Разумеется, каждый зритель видел свое. Тем, у кого воображение еще не проснулось, я помогал увидеть создаваемое с помощью одного пластического приема: изменяя форму пространства, сам актер изменял форму своего тела, в финальной точке лепки сам на мгновение превращаясь в ту скульптуру, которую только что создал.
В периоде репетиций я стал свидетелем парадоксального явления актерского творчества в пластическом театре: условный стилистический прием создания скульптуры в сознании актеров приобретал абсолютно безусловную реальность. С актерами мы договорились лишь о том, что работать они будут с мрамором. В процессе работы они стали реально ощущать холод мрамора, его сопротивляемость. Они исступленно дробили его, преодолевали его твердость, боролись с ним, извлекая из него спрятанную в нем красоту. Подтверждением этого парадокса стал случай, когда на одном из спектаклей актер Анатолий Бочаров, играющий Скульптора, во время сцены «Сотворение Давида» вывихнул плечо, так как, по его словам, в тот вечер ему попался мрамор очень твердый и жилистый.

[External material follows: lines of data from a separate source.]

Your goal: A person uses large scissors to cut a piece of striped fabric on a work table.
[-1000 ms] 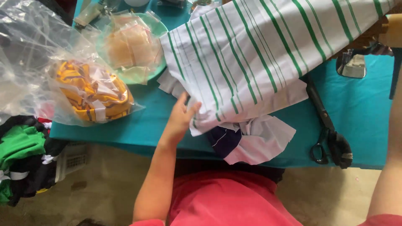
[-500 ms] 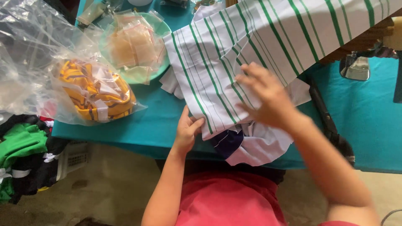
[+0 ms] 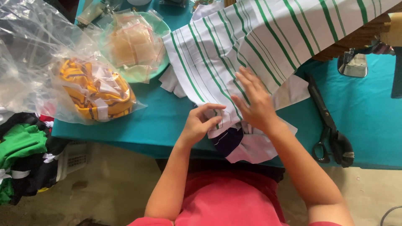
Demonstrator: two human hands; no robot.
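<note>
Far left, below the table edge: a heap of green and black garments (image 3: 21,155) beside a pale plastic basket (image 3: 73,157) on the floor. Above it, on the teal table (image 3: 138,121), a clear plastic bag (image 3: 54,71) holds bundled yellow striped cloth (image 3: 98,90). Just right of the bag, a pale green plate (image 3: 161,54) carries small clear packets (image 3: 130,42) with reddish seals.

Centre: the white cloth with green stripes (image 3: 259,37) lies spread across the table, running from the upper right corner down to the near edge. Under its lower end, overhanging the edge, sit a dark navy piece (image 3: 228,140) and plain white pieces (image 3: 255,146).

Left hand (image 3: 201,123) — fingers curled, pinching the lower hem of the striped cloth between thumb and fingertips. Right hand (image 3: 255,100) — flat and spread, palm down, pressing on the striped cloth just beside the left hand; it grips nothing.

Right of the hands: large black scissors (image 3: 328,129) lie closed on the table, handles toward the near edge, well apart from both hands. Upper right: a metal sewing-machine part (image 3: 352,65) rests near the cloth's edge — its details are not clear.

Bottom centre: the person's red shirt (image 3: 228,201).
</note>
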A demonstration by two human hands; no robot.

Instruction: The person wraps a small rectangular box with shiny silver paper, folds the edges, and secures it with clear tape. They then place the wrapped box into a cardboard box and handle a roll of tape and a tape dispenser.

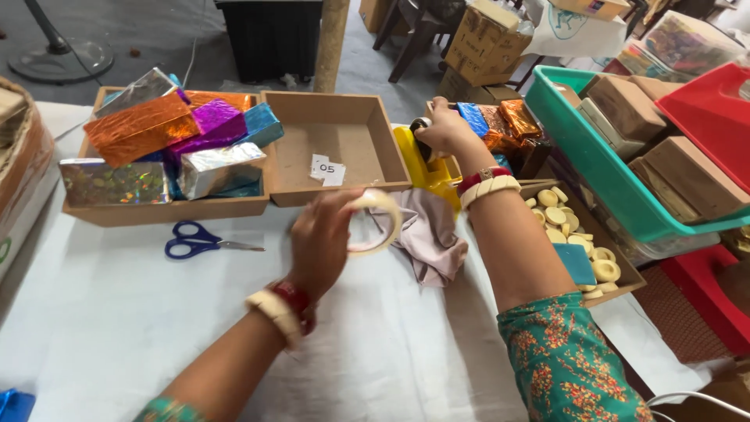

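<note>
Presently the left hand point(319, 242) grips a tape roll point(373, 223) clear before the empty cardboard tray point(332, 101), while the right hand point(444, 129), beside that tray, clasps the yellow tape dispenser point(422, 164), steadying it

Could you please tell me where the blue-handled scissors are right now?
In the head view, the scissors lie on the white table cover at left, just in front of the box of foil-wrapped blocks and left of the left hand.
</note>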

Итак, с помощью этого условного приема лепки я попытался ввести зрителя в святая святых гения – в процесс рождения творений, избежав насмешек и нареканий, которые справедливо адресуются наглецам, посягнувшим на невозможное. Зритель стал моим соучастником, он сам для себя открывал этот процесс.
…Устроившись на полу мастерской, окруженный, словно великанами, коллегами-учениками, маленький Скульптор творил. Он не спешил, не суетился. Сначала лишь глазами он отсекал от камня все лишнее, ненужное…
Микеланджело
…Потом одним движением, полным предельной, исступленной воли, он открывал нам скрытую в камне красоту.

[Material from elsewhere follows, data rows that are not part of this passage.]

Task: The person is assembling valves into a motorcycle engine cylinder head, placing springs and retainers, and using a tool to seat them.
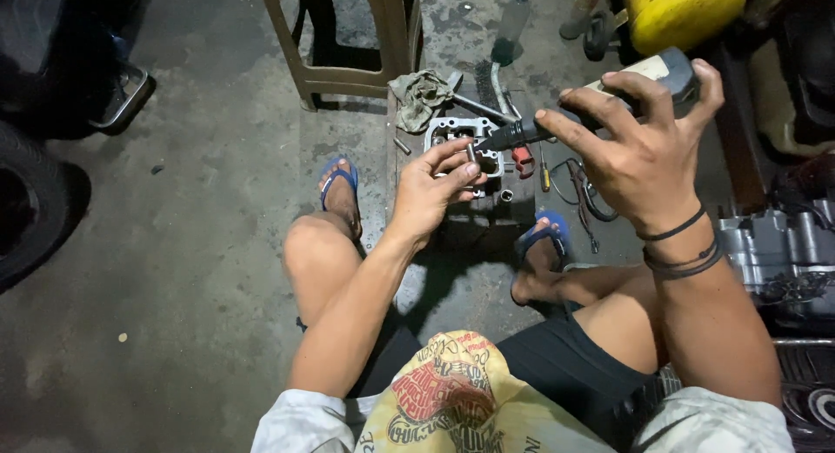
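Pinching a small metal socket [470, 149] between thumb and fingertips, the left hand [432, 190] hovered just above the grey engine part [458, 133] on the floor. The right hand [639, 149] wrapped loosely around a handheld power tool [600, 101], index finger stretched along its dark nose, the other fingers curled over the pale body. Its grip underside was hidden by the palm. The socket covered the tool's tip. A rag [420, 95] lay by the stool [348, 36], whose top was cut off. Small tools [544, 170] beside the part were hard to identify.
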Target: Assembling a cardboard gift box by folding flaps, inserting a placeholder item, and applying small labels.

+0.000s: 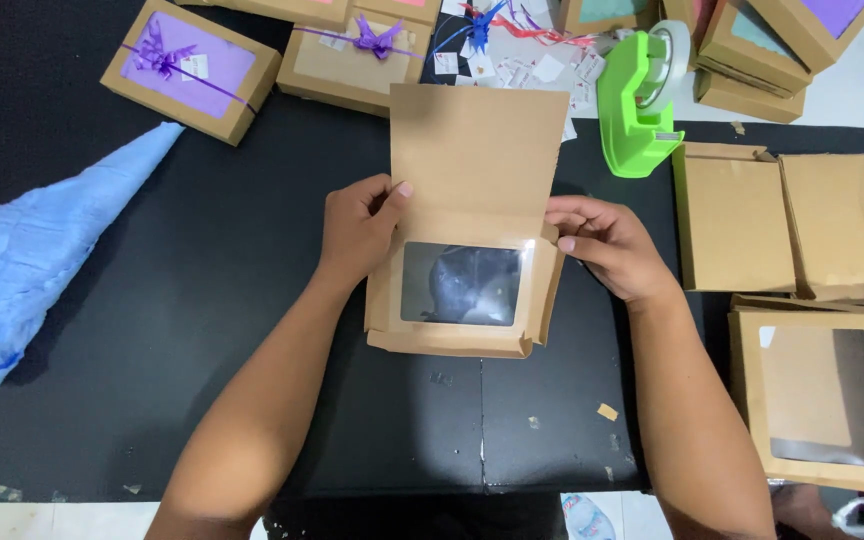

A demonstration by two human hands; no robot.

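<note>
Kraft window box [464,280], half folded, lies at the middle of the black table [232,330], its flat back panel sticking up and away from me toward the green tape dispenser [637,105]. Clear film window faces up; something dark shows through it, though I cannot tell whether that is a reflection or contents.

Left hand [357,230] grips the left edge where the panel meets the windowed lid, thumb on top, fingers curled under. Right hand [607,245] pinches the right corner flap between thumb and forefinger. Both closed on the cardboard.

Handling, as I judge it: thin card, very light, stiff along the panels but floppy at the creases. It will bend out of square if squeezed mid-panel. The film window looks easy to dent or smudge, so keep fingers off it. Best holds are the side edges and corner folds, where the hands sit now.

Around it: finished boxes with a purple ribbon [190,68] at the far left, flat box blanks [782,225] at the right, another window box [817,400] below them, and a blue cloth [42,260] on the left.
</note>
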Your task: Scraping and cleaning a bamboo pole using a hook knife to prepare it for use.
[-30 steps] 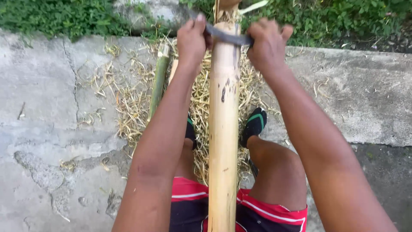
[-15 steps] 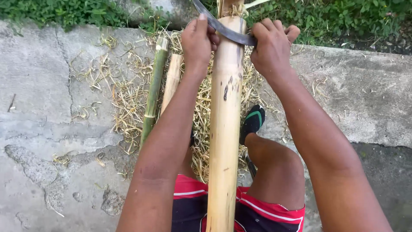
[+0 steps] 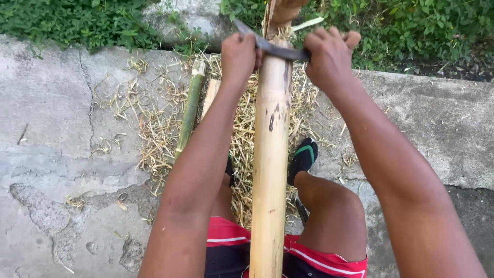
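While the pale bamboo pole (image 3: 270,170) runs lengthwise between the person's knees, its long axis pointing straight away from the body toward the green plants (image 3: 411,25), a dark curved blade (image 3: 272,47) lies crosswise over its far part. The left hand (image 3: 238,56) has its fingers closed around the blade's end left of the pole, and the right hand (image 3: 329,59) grips the end right of the pole. Left of the pole, a green bamboo piece (image 3: 189,110) and dry shavings (image 3: 154,128) lie on the concrete floor (image 3: 62,154).
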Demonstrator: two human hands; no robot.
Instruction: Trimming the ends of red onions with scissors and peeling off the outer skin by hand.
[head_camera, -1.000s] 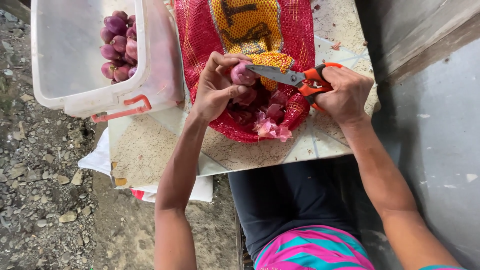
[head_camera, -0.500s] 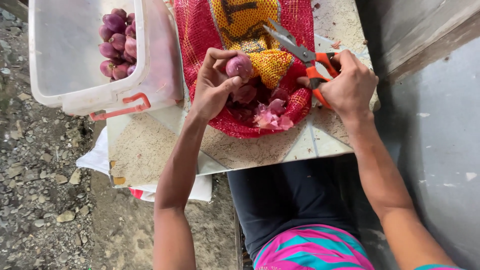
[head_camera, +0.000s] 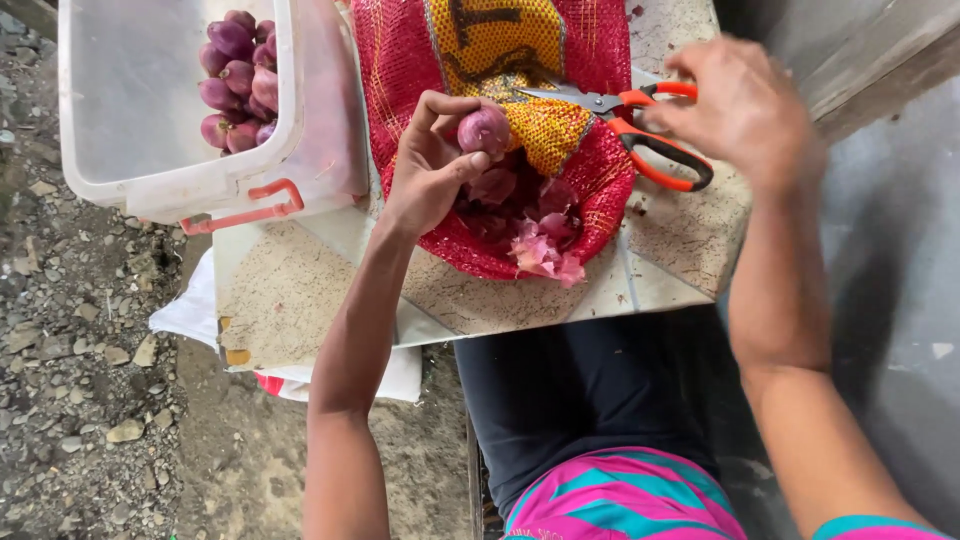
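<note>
Speckled tile or stone slab (head_camera: 300, 290): we count this first, a pale work surface laid across the lap, bearing everything else.

Clear plastic tub (head_camera: 150, 110) with red latch, at the slab's left end: we note a cluster of purple, trimmed-looking shallots (head_camera: 238, 75) heaped in its far corner; most of the tub shows bare.

Red mesh sack (head_camera: 400, 70) with a yellow printed panel, spread open over the slab's middle: we see darker bulbs (head_camera: 500, 205) resting in its fold, not yet moved to the tub, and a small heap of pink skins and trimmings (head_camera: 545, 255) at the near edge.

Right hand (head_camera: 735, 110): fingers loosely curled, hovering over the scissors' handles; it looks blurred, and we cannot tell whether it touches them.

Left hand (head_camera: 435, 165): closed on one shallot, pinched between thumb and fingertips.

Scissors (head_camera: 625, 120), orange and black handles, blades closed, lying on the sack just right of the held bulb.

Single shallot (head_camera: 484, 130), pinkish, held above the sack's centre.

Progress, as we judge it: a modest batch done, a handful left in the sack, one in hand.
</note>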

Чем явственней в неотесанном камне проступала будущая скульптура, тем тише становилось в мастерской. Ученики, бросив работу, наблюдали за новичком. Великолепный научил их видеть и понимать прекрасное.
За работой мальчика молча наблюдала и Танцовщица, прибежавшая сюда навестить друга.

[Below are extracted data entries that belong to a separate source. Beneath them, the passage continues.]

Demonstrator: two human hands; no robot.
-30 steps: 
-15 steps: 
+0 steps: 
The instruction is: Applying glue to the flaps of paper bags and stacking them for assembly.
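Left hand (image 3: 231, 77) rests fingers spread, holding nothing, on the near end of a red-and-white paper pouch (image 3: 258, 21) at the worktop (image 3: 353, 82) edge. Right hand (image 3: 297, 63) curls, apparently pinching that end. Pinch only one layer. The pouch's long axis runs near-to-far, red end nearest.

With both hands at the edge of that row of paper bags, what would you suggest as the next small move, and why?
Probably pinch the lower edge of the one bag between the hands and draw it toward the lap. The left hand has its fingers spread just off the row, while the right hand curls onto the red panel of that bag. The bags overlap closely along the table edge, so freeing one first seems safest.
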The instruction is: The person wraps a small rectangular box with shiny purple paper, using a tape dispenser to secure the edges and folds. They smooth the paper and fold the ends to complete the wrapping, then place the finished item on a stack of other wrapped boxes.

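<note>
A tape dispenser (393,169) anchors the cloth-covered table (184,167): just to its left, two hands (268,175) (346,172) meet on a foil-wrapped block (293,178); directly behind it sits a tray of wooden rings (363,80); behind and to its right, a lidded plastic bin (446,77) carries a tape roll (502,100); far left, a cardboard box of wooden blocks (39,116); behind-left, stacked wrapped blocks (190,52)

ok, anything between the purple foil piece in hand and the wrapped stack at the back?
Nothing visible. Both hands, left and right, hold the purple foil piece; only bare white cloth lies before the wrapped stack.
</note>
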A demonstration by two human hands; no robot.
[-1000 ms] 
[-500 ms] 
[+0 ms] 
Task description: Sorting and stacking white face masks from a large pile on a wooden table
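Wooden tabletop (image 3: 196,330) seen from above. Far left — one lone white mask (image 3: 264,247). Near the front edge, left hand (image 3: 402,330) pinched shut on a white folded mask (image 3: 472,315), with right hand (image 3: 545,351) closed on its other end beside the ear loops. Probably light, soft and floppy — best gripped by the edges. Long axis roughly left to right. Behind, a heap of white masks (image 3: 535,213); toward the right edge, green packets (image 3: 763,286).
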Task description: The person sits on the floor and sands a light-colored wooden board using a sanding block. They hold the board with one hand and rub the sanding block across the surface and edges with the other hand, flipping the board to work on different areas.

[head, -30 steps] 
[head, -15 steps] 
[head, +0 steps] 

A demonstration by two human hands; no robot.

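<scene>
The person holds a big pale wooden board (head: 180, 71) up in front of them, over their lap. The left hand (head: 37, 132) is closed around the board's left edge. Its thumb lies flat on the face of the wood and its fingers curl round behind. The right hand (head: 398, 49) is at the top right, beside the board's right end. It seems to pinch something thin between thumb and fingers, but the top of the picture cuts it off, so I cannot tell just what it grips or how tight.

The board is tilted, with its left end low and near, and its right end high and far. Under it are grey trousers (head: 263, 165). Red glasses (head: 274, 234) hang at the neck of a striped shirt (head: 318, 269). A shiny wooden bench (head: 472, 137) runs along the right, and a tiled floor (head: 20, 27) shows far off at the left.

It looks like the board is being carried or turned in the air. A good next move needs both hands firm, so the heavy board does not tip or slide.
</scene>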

Когда появился в мастерской Меценат, все засуетились. Лишь новичок, заколдованный магией преображающегося камня, ничего не замечал…
…Доменико (Гирландайо) дивился, видя, как творит он произведения совсем не по-юношески, ибо не только побеждал он других учеников (…), но много раз приближался и к произведениям, сделанным самим мастером.
Вазари
…И хоть никогда Микеланджело не держал ни мрамора, ни резца, поделка удалась ему так, что Великолепный изумился.
Вазари
…Нет, Лоренцо Великолепный не изумился. Он был потрясен.
В первой школьной работе маленького творца он увидел необузданную человеческую силу, темперамент, прирожденное чувство красоты и гармонии, увидел то, что отличает гения от простых смертных.
Неожиданно сам для себя Меценат взял руки мальчика, поцеловал их и, поняв нелепость своего поступка, ушел, почти убежал из мастерской.
Не проронив ни слова, сверстники окружили мальчика. Они дружески хлопали его по плечу, осматривали, обнюхивали его изваяние, поздравляли, шутя целовали ему руки и ноги…
Это позже Скульптор поймет, что толпа, даже боготворя, ненавидит его, потому что он не такой, как все. И камень, брошенный в него сверстником – учеником той же школы Ториджано деи Ториджани, – на всю жизнь оставит на его лице метку чужака.
…А сейчас, ничего не понимая, он смотрел на окруживших его ребят и улыбался их проделкам. Когда у учеников иссяк запас шуток, в мастерской воцарилась тишина…
Преступления – маленькие или большие, – совершаемые не в момент эмоционального взрыва, а имеющие осознанную причинность, всегда происходят в такой тишине.